### DATASET CONTENT

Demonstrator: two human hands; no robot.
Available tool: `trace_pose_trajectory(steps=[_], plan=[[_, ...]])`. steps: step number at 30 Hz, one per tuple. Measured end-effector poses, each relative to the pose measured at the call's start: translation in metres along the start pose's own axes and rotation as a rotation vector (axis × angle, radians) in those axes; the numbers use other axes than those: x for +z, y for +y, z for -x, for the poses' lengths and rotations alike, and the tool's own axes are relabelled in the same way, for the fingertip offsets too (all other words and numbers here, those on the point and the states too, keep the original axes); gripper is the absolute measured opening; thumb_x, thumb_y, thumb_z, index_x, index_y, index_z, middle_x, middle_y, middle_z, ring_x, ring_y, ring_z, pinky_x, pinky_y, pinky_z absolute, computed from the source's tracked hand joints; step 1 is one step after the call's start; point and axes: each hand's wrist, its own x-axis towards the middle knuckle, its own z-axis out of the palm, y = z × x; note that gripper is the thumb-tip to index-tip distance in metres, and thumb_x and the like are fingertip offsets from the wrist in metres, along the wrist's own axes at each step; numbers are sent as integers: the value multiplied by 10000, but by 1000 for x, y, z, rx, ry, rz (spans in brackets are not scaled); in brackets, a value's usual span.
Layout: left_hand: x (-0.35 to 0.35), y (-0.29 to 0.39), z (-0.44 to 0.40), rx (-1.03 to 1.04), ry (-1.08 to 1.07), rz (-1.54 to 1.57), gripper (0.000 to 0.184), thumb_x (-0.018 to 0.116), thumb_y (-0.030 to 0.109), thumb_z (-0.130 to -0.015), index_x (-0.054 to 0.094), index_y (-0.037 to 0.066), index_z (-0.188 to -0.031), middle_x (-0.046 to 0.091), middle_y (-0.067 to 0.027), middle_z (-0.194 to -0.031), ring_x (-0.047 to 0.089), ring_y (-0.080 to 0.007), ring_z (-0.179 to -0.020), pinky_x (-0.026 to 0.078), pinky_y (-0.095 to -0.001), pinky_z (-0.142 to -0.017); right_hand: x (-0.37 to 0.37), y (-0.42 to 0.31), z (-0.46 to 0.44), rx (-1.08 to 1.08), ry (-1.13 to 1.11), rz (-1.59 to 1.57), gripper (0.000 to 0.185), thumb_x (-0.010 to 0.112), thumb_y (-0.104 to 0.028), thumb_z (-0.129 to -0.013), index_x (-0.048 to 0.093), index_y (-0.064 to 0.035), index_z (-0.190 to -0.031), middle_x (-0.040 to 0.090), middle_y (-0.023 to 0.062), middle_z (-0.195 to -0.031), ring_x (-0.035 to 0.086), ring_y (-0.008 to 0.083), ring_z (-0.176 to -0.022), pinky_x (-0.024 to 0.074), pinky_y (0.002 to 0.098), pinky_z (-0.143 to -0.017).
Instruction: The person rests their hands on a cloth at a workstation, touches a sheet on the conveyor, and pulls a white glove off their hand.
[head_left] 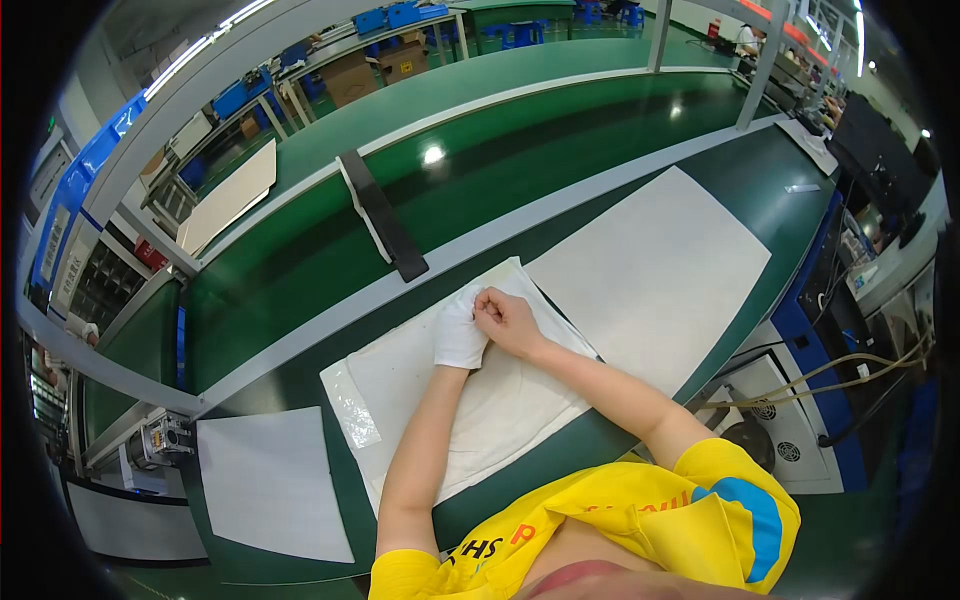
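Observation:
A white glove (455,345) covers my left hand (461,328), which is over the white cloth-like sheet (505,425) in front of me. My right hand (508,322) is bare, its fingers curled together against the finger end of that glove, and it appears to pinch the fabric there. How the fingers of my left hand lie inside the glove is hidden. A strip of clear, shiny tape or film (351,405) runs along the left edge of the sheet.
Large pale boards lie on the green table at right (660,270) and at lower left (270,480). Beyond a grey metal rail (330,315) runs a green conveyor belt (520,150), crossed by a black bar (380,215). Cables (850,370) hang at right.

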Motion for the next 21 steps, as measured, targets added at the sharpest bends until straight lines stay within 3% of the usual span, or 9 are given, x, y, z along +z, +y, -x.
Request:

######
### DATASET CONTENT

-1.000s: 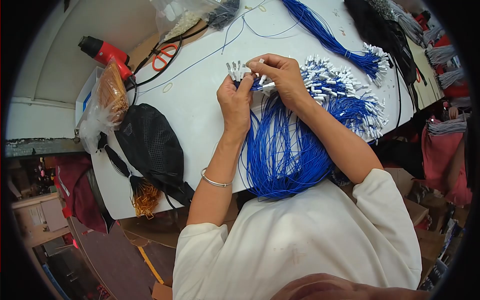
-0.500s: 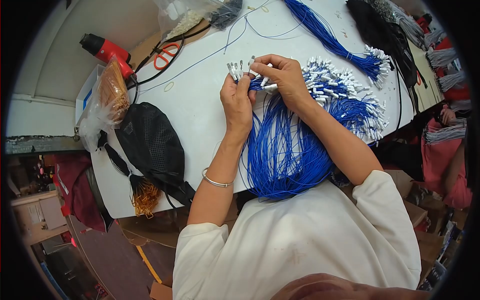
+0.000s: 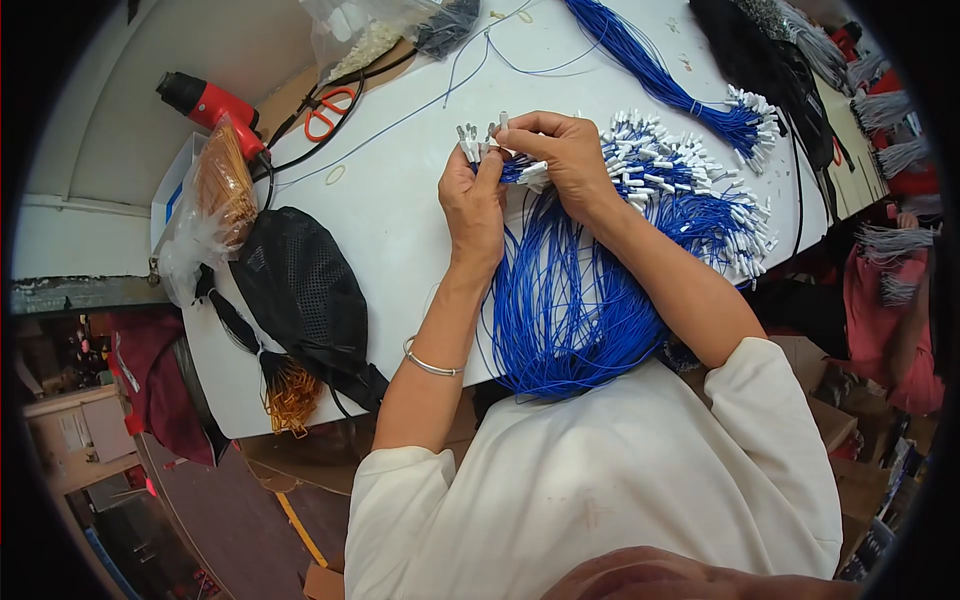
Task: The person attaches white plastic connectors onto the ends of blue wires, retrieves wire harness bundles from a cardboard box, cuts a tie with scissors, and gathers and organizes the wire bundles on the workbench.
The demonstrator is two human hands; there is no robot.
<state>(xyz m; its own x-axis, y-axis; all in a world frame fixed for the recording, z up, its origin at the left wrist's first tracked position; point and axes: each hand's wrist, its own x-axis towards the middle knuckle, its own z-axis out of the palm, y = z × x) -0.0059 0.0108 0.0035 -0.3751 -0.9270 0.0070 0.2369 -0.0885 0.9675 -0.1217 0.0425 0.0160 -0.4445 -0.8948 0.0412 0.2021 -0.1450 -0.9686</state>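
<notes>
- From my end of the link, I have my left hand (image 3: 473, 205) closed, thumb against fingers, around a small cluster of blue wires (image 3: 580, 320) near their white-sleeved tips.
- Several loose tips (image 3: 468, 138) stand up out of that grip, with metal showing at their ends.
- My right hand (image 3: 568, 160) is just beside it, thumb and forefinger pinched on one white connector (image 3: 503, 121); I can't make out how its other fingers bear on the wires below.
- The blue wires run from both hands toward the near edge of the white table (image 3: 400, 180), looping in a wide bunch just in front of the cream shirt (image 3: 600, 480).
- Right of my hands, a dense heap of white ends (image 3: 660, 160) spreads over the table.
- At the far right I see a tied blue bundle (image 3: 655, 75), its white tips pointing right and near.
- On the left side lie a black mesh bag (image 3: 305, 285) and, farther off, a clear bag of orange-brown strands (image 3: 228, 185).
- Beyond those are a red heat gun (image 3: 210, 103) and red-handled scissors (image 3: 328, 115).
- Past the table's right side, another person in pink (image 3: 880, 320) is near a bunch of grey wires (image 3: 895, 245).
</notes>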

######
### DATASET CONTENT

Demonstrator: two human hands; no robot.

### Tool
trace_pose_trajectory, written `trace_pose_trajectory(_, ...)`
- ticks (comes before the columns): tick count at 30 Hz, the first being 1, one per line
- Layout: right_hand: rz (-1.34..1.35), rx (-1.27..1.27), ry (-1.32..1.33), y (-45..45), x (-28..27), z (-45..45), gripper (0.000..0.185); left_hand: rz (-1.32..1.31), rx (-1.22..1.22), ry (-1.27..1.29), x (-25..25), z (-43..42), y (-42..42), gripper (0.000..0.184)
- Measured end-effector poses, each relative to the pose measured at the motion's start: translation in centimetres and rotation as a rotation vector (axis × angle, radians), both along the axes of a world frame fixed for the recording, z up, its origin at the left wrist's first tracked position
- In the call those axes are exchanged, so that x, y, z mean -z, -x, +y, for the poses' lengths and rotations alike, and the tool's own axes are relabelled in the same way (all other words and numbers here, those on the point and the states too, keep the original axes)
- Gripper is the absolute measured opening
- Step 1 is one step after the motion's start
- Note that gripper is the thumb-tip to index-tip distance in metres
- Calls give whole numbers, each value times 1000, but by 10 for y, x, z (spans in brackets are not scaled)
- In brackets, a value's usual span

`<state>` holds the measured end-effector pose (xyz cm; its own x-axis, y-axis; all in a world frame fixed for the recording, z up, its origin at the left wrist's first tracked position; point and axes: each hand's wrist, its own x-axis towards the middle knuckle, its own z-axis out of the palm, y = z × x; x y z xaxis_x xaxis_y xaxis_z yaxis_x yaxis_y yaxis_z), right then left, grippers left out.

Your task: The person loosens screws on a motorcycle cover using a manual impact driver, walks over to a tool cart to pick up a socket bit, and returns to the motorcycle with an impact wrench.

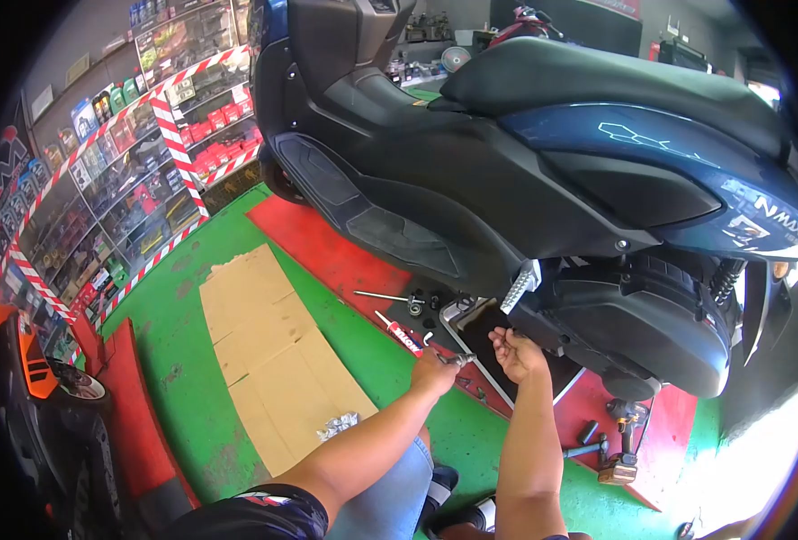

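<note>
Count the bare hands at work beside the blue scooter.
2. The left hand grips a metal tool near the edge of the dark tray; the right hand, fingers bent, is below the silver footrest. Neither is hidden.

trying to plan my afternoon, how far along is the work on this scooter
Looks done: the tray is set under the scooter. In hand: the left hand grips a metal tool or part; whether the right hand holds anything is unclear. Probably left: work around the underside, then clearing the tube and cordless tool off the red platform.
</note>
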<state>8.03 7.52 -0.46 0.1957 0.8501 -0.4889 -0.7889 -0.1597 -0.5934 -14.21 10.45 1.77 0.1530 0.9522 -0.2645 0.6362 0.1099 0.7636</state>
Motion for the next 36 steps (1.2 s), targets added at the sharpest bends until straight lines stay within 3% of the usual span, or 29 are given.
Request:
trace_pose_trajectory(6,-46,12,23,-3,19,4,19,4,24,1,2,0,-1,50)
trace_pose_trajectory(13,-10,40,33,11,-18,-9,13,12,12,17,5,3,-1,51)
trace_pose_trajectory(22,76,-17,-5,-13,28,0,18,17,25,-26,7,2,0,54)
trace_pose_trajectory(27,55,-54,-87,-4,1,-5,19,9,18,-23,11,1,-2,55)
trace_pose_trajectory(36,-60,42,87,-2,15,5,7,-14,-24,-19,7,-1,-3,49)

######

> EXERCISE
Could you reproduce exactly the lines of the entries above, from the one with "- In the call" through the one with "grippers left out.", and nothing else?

> WRITTEN REPLY
- In the call those axes are exchanged, so that x, y, z mean -z, -x, +y, for the poses' lengths and rotations alike, and the tool's own axes are relabelled in the same way (all other words and numbers here, those on the point and the states too, keep the original axes)
- Gripper is the absolute measured opening
- Step 1 is one step after the motion's start
- Note that gripper is the thumb-tip to index-tip distance in metres
- Calls give whole numbers, each value times 1000, but by 10 for y, x, z (spans in brackets are not scaled)
- In brackets, a value's usual span

`<state>` holds the measured end-effector pose (xyz cm; its own x-axis, y-axis; all in a world frame fixed for the recording, z up, its origin at the left wrist's first tracked position; point and axes: each hand's wrist, its own x-axis towards the middle knuckle, its own z-axis out of the palm, y = z × x; x y z xaxis_x xaxis_y xaxis_z yaxis_x yaxis_y yaxis_z), right then left, grippers left out.

The answer has been fully written out.